Passing Long Reef, on which the sea was breaking heavily, the breeze began to freshen, and by the time the Curl Curl Head was abeam the waves were beginning to show an occasional bréale, which suggested the desirability of gaining some more offing, in order, should the weather freshen, to be able to tip the combers "the stern" without getting too close to the coast, and sacrificing the sea room necessary for safety.
The northern sky was streaked with "mares' tails," and there was every indication of the "blow" which, at the time of writing this little narrative, is still making things very lively for anything afloat. However, with such a short distance still to run, there was no need of apprehension, as only a stiff southerly could have now made our making Port Jackson at all doubtful.
Continuing to make good progress, we slip past "The Village" and Fairy Bower, the scene of the last boating fatality, and are about abreast of the Catholic College on Manly Heights, a prominent landmark for a considerable distance along the northern coast, when we are passed to seaward by one of the most peculiar craft that hails from Sydney. She was a large, flat-bottomed, twin-screw scow, with a lofty mast stepped well forward. Considering the comparatively light wind and sea, she did not appear to be making very good weather of it, and rolled heavily, at times showing a good third "of her length out, of the water as she wallowed over the waves; kicking up more "bobbery" than an ocean liner. Experiences of long ago, however, as "mate" of a very similar craft on the coast of North Queensland and New Guinea convinces us that they are much better sea boats than they look, and very suitable for bar harbors and shallow estuaries.
There is no lack of company for us now. Several fishing boats are beating up to their fishing grounds, and as they are lifted on the crest of the following sea we note their crews taking stock of us. A coastal schooner also, looking pretty enough at a distance, is standing out close-hauled under full sail, and away in the offing are the smoke "trails" of a steamer or two making up and dawn the coast.
And so we run past the precipitous North Point and the Tumbledown, close under the cliff; indeed, rather too close, as the breeze is here very fluky, and the sea breaks occasionally.
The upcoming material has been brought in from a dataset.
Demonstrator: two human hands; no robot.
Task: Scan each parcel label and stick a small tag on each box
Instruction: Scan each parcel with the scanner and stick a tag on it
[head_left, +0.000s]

Luffing round North Head, we are met with some very hot, baffling puffs, that render it necessary to "get out" on the gunnel smartly, and "sit her" while they last, the more so as we have somewhat prematurely "jettisoned" our extra sand ballast, in order to lighten the canoe for running.
Entering the Harbor, we pass more sailing boats, "outward bound," and exchange greetings with an acquaintance piscatorially bent.
Weathering the South Head, and rejoicing in smooth water and all the wind required, we run up the Harbor like a steamer before the now stiff north-easter, and finally, at about 10.30 a.m., bringing up at the club shed in Lavender Bay, where we duly report ourselves, terminate a highly enjoyable and successful cruise.